Von der Straße ins Leben
Projekt für alkoholkranke Menschen wird auf Grünau ausgeweitet
Die beiden oben stehenden Leserbriefe sind nur ein kleiner Beleg dafür, wie kontrovers die Debatte um das Problem alkoholkranker Menschen in der Öffentlichkeit geführt wird. In Grünau sind die sogenannten Trinkerstellen seit Jahren ein Thema. Anwohner und Passanten fühlen sich oft zu Recht belästigt, Polizei und Ordnungsbehörden sind machtlos, ein von vielen Bürgern herbeigesehntes Alkoholverbot an öffentlichen Plätzen ist nicht durchsetzbar und hätte das eigentliche Problem auch lediglich verdrängt. Hilfe verspricht nun jedoch ein, ab Juni auf den Stadtteil ausgeweitetes Projekt, das bereits seit zweieinhalb Jahren im Leipziger Westen erprobt wurde.
»Von der Straße ins Leben - Aufsuchende Straßensozialarbeit für alkoholkranke Erwachsene«
wurde vom Leipziger Suchtzentrum entwickelt
und zunächst in Lindenau, Plagwitz und Leutzsch angeboten.
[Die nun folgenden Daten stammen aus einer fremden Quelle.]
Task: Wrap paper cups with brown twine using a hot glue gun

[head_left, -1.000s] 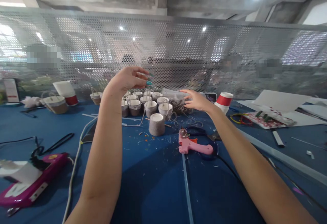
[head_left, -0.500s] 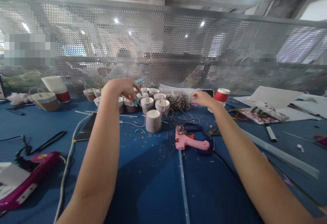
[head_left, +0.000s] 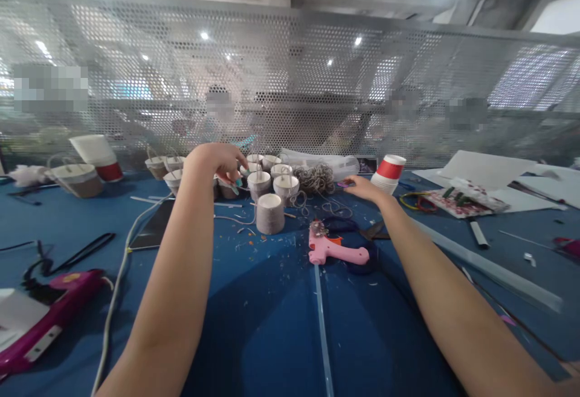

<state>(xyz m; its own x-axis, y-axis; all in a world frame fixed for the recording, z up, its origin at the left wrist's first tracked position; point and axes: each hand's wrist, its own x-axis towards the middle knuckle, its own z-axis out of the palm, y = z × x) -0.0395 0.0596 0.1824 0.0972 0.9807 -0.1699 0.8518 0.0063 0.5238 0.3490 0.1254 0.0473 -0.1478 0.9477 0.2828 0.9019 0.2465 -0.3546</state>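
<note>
Partly, our left hand [head_left: 222, 164] hides what it is doing: it arches down over the wrapped mini buckets [head_left: 286, 190], its fingertips among those at the cluster's left, and we cannot tell whether it grips one. The buckets stand close together with thin looped handles; our wrist and forearm cover several at the left. Just in front of them, a grey-wrapped cup [head_left: 270, 216] seems to stand upside down on the blue tabletop [head_left: 272, 336].

Our right hand [head_left: 362, 188] reaches low, its bent fingertips by a purple scrap [head_left: 343, 184], right of the tangled twine [head_left: 317, 178]; whether it pinches the scrap is too small for us to make out. Behind it rises a stack of red-and-white paper cups [head_left: 390, 170].

Nearer us, a pink glue gun [head_left: 339, 253] covers part of the dark-handled scissors [head_left: 374, 231]. Its clear glue stick [head_left: 322, 324] runs out of view below, and the left edge cuts off a magenta power strip [head_left: 67, 300]. Beyond the perforated screen [head_left: 290, 77], shapes blur.
</note>
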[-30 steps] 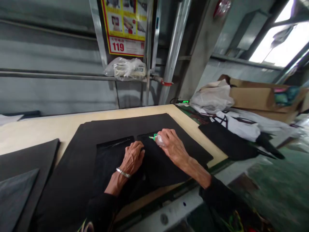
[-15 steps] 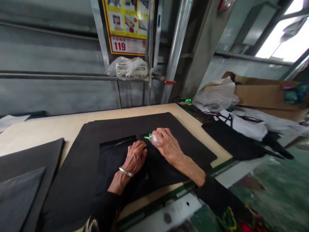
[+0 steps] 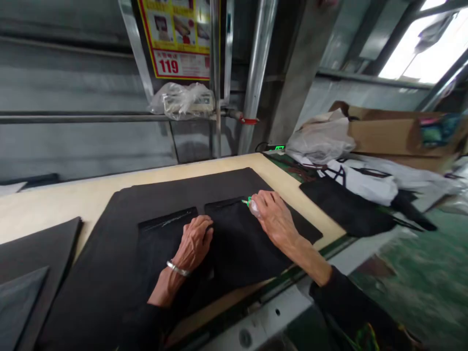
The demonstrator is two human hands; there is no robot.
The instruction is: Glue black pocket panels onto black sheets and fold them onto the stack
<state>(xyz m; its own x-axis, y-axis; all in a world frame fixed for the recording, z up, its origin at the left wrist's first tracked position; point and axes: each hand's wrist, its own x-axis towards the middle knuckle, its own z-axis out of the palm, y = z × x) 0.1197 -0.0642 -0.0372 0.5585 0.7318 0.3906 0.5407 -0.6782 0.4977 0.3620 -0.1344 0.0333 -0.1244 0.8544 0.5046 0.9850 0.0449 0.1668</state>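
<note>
My right hand (image 3: 274, 214) is wrapped around a small clear squeeze bottle (image 3: 255, 208) with a green nozzle. Its tip points left, at the top edge of the right black fabric piece (image 3: 244, 239), where a thin glossy line shows. My left hand (image 3: 193, 241), a bracelet at its wrist, rests palm down with loosely bent fingers between the two pieces; nothing shows in it. Beneath it lies the left black fabric piece (image 3: 157, 248), with shiny whitish streaks along its top edge. Both pieces lie on a large dark sheet stack (image 3: 109, 273).
The pale tabletop (image 3: 215, 163) shows around the stack. More dark sheets (image 3: 40, 243) lie at left. Black cloth with straps (image 3: 329, 207), plastic bags (image 3: 321, 136) and a cardboard box (image 3: 391, 136) stand at right. A metal pipe (image 3: 91, 118) runs along the wall behind.
My right hand has moved right with the bottle along the top edge of the right piece, uncovering more of it. My left hand stays on the cloth; the whole view has shifted slightly.
</note>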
Das Modellprojekt finanzierte sich über europäische Fördermittel, die Ende Mai allerdings
auslaufen werden. Ab Juni springt die Stadt dafür ein und sorgt mit rund 50.000 Euro zunächst bis Jahresende in erster Linie dafür, dass die Personalkosten
für die beiden Sozialarbeiter gestemmt werden können.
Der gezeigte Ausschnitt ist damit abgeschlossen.